Bildung: Loblied aufs frühe Gymnasium

Bildungsforscher der Humboldt-Uni hält die sechsjährige Grundschule für gescheitert. Experten widersprechen. Schulverwaltung will die langjährige Untersuchung noch nicht veröffentlichen.

Er wollte offenbar nicht länger auf die Veröffentlichung seiner brisanten Grundschulstudie durch die Schulverwaltung warten. Also prescht Bildungsforscher Rainer Lehmann von der Humboldt-Universität vor und präsentiert Details der "Element"-Studie in einem Interview mit der Wochenzeitung Die Zeit, das heute erscheint.

SchülerInnen, die nach der vierten Klasse ans Gymnasium wechseln, so Lehmann, würden besser gefördert als diejenigen, die in der fünften und sechsten Klasse der Grundschulen bleiben. "Bei gleicher Ausgangslage lernen Schüler an Gymnasien weitaus mehr als an Grundschulen." Vom Lernklima an den sogenannten grundständigen Gymnasien profitierten selbst Lernschwächere. Und auch wenn man sich Schüler mit vergleichbarem sozialem Hintergrund anschaue, hätten die Gymnasiasten am Ende der sechsten Klasse zwei Jahre Lernvorsprung. "Die Kluft, die sich auftut, ist enorm", sagt Lehmann.

Die "Element"-Studie war 2003 bei Lehmann in Auftrag gegeben worden. Jeweils nach der vierten, fünften und sechsten Klasse prüfte er das Verständnis in Lesen und Mathematik. Neben einer Stichprobe von 3.000 GrundschülerInnen wurden 1.700 SchülerInnen gestellt, die nach der vierten Klasse aufs Gymnasium wechselten.

Die Aussagen Lehmanns in der Öffentlichkeit seien durch die Studie nicht gedeckt, kritisiert Hans Anand Pant, Leiter des Instituts für Schulqualität für Berlin und Brandenburg. Er kennt die Studie und geht davon aus, "dass es Darstellungen geben wird, die zeigen, dass Lehmanns Aussagen über die Grundschule nicht haltbar sind".

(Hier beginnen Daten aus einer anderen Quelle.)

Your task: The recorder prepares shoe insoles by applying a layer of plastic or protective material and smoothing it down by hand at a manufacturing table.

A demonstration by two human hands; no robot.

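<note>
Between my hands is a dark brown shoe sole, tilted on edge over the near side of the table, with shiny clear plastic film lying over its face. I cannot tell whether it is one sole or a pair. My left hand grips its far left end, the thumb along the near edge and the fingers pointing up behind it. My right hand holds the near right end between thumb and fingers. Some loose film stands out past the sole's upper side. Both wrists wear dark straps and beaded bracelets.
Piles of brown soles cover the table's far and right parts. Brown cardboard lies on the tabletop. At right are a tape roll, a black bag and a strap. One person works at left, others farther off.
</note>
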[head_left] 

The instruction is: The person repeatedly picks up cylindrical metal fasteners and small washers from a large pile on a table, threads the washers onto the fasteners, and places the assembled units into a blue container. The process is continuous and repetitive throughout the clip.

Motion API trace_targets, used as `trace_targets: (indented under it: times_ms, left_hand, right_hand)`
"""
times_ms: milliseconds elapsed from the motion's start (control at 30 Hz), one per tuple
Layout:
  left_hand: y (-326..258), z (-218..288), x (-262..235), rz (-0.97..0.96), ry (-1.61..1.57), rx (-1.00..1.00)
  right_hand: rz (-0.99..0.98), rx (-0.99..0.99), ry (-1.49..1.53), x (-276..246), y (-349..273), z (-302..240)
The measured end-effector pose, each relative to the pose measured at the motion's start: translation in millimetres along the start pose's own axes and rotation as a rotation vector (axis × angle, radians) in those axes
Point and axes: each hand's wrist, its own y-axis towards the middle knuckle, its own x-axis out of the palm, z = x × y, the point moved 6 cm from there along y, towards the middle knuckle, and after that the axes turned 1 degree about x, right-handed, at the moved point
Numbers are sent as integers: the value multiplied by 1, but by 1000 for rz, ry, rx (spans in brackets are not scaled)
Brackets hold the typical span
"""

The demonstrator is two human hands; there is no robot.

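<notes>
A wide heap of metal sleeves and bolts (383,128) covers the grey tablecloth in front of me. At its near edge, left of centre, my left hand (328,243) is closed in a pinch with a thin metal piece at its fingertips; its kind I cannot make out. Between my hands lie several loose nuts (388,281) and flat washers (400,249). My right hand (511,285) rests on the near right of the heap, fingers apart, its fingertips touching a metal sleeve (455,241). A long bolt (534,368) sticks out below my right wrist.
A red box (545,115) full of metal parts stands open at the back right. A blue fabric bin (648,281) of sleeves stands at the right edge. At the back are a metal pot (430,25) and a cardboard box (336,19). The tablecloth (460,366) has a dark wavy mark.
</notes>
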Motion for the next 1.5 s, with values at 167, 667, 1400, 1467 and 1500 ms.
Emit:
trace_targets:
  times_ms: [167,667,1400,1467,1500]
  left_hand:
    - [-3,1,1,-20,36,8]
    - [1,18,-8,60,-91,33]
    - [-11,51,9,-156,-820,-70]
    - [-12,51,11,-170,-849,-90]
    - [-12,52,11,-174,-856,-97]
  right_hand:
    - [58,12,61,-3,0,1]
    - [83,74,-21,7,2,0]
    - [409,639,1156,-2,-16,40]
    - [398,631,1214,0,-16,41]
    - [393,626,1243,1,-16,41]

Auch Peter Heyer, Chef des Grundschulverbands, kritisiert Lehmann. "Das ist Stimmungsmache", sagte Heyer der taz. "Wenn Schulen sich die besten aussuchen dürfen und die anderen den Rest nehmen müssen, ist es kein Wunder, dass sie besser abschneiden", so Heyer.

Ein Argument, das Lehmann nicht gelten lässt. In Berlin gingen im Schnitt nur ein bis zwei SchülerInnen pro Klasse vorzeitig aufs Gymnasium. "Von einer intellektuellen Verarmung der Grundschule kann man also schwerlich sprechen."

Die Opposition im Abgeordnetenhaus wirft der Senatsverwaltung vor, eine unbequeme Studie zurückzuhalten. "Die Fakten müssen auf den Tisch", sagt Sascha Steuer, bildungspolitischer Sprecher der CDU. Das Haus von Schulsenator Jürgen Zöllner (SPD) weist die Vorwürfe zurück. Die Studie sei erst am Freitag eingetroffen. "Etwas, das Jahre gebraucht hat, ehe es fertig wurde, muss man zunächst auswerten", sagte ein Sprecher. Gleichzeitig ist man in der Senatsverwaltung für Bildung ziemlich genervt, dass jemand, "der die Studie als Autor bestens kennt, nun Politik damit macht", sagte ein hoher Beamter der taz. "Da werden Sachen sehr einseitig in die Welt gesetzt."

Ignorieren lassen dürften sich die Ergebnisse allerdings nicht. Schließlich ist Lehmann ein renommierter Bildungsforscher. In Hamburg hatte er die viel beachtete Langzeitstudie "Lau" zu verantworten, für die neun Jahre lang alle SchülerInnen eines Jahrgangs untersucht wurden.